**Task details**
If pictures are present, leave them out, and copy the data word for word.

**Data extract**
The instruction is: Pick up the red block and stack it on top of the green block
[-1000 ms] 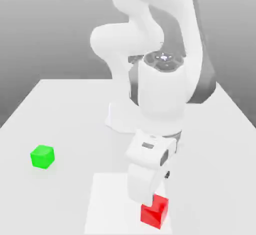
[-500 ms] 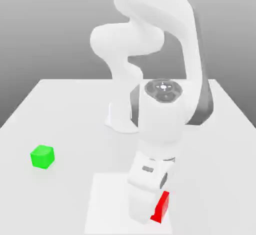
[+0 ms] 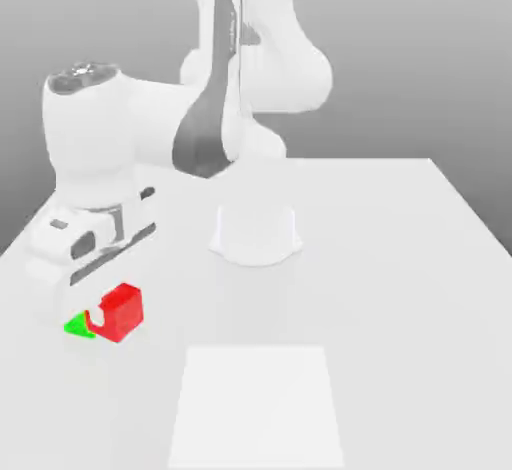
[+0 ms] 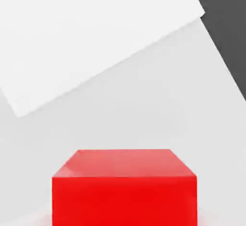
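On the exterior view's left, the gripper point(image 3: 103, 310) pinched the red block point(image 3: 123, 311), which hid most of the green block point(image 3: 76, 326).

— Exterior view?
— Raised, off the table point(image 3: 420, 258), facing the arm's base point(image 3: 255, 235), looking down over the whole tabletop.
— Hand view?
— Mounted on the hand, very near the red block point(image 4: 124, 187), angled down at the table.
— Shared?
— Red block point(image 3: 122, 310), pale square patch point(image 3: 258, 403).
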You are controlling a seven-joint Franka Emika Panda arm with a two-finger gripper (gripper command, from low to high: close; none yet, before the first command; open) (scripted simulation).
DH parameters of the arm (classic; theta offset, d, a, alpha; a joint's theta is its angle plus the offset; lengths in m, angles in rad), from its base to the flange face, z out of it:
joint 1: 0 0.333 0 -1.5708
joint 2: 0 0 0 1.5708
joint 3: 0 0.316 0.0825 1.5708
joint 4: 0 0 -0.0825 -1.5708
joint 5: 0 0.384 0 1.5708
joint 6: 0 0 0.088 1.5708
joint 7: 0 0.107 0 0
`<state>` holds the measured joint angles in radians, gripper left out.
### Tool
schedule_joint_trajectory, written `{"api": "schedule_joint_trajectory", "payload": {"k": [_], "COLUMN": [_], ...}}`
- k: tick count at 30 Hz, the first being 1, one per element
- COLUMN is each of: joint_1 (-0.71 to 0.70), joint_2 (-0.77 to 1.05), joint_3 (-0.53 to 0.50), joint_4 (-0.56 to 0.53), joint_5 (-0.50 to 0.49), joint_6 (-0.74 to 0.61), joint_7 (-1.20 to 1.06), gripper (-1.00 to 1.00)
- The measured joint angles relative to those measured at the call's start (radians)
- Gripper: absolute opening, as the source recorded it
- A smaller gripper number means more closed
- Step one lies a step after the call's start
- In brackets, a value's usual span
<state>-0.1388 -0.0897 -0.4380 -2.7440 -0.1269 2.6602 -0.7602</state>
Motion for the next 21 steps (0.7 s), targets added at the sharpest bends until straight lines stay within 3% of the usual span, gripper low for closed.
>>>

**Answer to this exercise**
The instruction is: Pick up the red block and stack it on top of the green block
[-1000 ms] 
[-500 ms] 
[+0 ms] 
[+0 ms] 
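On the exterior view's left, the gripper point(image 3: 103, 310) pinched the red block point(image 3: 123, 311), which hid most of the green block point(image 3: 76, 326).

— Exterior view?
— Raised, off the table point(image 3: 420, 258), facing the arm's base point(image 3: 255, 235), looking down over the whole tabletop.
— Hand view?
— Mounted on the hand, very near the red block point(image 4: 124, 187), angled down at the table.
— Shared?
— Red block point(image 3: 122, 310), pale square patch point(image 3: 258, 403).
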You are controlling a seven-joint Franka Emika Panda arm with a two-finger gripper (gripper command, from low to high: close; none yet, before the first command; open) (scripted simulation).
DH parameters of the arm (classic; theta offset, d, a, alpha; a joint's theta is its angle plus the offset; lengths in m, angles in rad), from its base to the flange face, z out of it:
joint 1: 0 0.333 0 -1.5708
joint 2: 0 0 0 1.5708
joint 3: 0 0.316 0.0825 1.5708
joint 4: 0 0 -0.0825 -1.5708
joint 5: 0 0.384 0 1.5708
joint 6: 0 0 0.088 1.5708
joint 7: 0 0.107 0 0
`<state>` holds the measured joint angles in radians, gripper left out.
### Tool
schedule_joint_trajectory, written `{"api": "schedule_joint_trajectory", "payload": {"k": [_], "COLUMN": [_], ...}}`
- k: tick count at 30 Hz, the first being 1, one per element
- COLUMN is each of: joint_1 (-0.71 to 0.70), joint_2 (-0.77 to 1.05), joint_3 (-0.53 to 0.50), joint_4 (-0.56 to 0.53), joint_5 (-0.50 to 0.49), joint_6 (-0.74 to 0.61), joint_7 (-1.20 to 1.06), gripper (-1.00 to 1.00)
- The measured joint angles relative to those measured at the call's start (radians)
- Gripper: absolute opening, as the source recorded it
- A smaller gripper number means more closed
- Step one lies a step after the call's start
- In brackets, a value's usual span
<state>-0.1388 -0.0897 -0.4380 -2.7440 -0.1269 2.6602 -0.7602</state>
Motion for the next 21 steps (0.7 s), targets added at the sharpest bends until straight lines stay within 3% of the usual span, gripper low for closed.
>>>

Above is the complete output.